Using the results from 2, forecast life expectancy when \(TotExp^{.06} =1.5\). Then forecast life expectancy when \(TotExp^{.06}=2.5\).
From the second model, the formula is \(LifeExp = -736527910 + 620060216 \times TotExp\)
# Data has to be tramsformed
lifeexp1 <- -736527910 + 620060216 * 1.5
lifeexp1 ^ (1/4.6)
## [1] 63.31153
lifeexp2 <- -736527910 + 620060216 * 2.5
lifeexp2 ^ (1/4.6)
## [1] 86.50645
Build the following multiple regression model and interpret the F Statistics, R^2, standard error, and p-values. How good is the model?
\[LifeExp = b0 + b1 \times PropMd + b2 \times TotExp + b3 \times PropMD \times TotExp\]
lm3 <- lm(LifeExp ~ PropMD + TotExp + PropMD * TotExp, data = who)
summary(lm3)
##
## Call:
## lm(formula = LifeExp ~ PropMD + TotExp + PropMD * TotExp, data = who)
##
## Residuals:
## Min 1Q Median 3Q Max
## -27.320 -4.132 2.098 6.540 13.074
##
## Coefficients:
## Estimate Std. Error t value Pr(>|t|)
## (Intercept) 6.277e+01 7.956e-01 78.899 < 2e-16 ***
## PropMD 1.497e+03 2.788e+02 5.371 2.32e-07 ***
## TotExp 7.233e-05 8.982e-06 8.053 9.39e-14 ***
## PropMD:TotExp -6.026e-03 1.472e-03 -4.093 6.35e-05 ***
## ---
## Signif. codes: 0 '***' 0.001 '**' 0.01 '*' 0.05 '.' 0.1 ' ' 1
##
## Residual standard error: 8.765 on 186 degrees of freedom
## Multiple R-squared: 0.3574, Adjusted R-squared: 0.3471
## F-statistic: 34.49 on 3 and 186 DF, p-value: < 2.2e-16
Forecast \(LifeExp\) when \(PropMD =.03\) and \(TotExp = 14\). Does this forecast seem realistic? Why or why not?

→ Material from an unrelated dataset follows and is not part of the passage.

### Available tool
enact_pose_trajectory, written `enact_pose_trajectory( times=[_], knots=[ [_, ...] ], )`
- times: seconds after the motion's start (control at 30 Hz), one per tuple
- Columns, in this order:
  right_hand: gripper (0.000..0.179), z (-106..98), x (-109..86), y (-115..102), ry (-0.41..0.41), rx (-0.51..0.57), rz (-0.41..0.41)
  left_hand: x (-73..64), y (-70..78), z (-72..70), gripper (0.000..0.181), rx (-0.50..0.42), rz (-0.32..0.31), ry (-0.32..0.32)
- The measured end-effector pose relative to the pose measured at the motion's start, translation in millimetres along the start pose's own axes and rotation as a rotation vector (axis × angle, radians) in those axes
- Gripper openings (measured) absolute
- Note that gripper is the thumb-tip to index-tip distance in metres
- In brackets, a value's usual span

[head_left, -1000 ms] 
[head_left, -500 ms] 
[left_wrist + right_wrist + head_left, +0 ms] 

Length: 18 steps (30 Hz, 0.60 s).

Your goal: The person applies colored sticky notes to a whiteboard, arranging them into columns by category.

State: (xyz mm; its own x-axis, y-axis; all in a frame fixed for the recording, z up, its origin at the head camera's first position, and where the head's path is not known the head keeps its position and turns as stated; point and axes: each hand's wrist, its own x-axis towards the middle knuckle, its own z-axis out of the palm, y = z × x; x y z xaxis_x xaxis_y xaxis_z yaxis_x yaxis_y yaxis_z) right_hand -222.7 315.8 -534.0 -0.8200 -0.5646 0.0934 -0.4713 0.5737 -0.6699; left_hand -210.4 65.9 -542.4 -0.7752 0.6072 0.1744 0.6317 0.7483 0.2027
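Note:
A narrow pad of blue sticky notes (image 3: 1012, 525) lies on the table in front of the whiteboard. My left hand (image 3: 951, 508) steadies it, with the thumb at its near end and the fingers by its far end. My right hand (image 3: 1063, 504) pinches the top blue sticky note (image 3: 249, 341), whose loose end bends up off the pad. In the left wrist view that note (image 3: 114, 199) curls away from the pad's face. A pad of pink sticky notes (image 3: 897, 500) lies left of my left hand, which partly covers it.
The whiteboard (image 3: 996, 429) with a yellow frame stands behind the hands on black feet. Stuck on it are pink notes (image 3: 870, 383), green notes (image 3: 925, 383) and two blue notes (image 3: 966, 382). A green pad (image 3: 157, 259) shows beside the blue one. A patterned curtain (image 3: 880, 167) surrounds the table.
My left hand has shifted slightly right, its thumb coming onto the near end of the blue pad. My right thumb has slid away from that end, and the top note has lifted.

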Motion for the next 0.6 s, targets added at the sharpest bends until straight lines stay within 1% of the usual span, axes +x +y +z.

62.77 + (1497 * 0.03) + (0.00007233 * 14) - (0.006026 * (0.03 * 14))
## [1] 107.6785
No, this model is not realistic considering the age being 107 years. Based on the second model we saw that as Total Expenditure increases, so does Life Expectancy. 107 with 14 makes it seem impossible.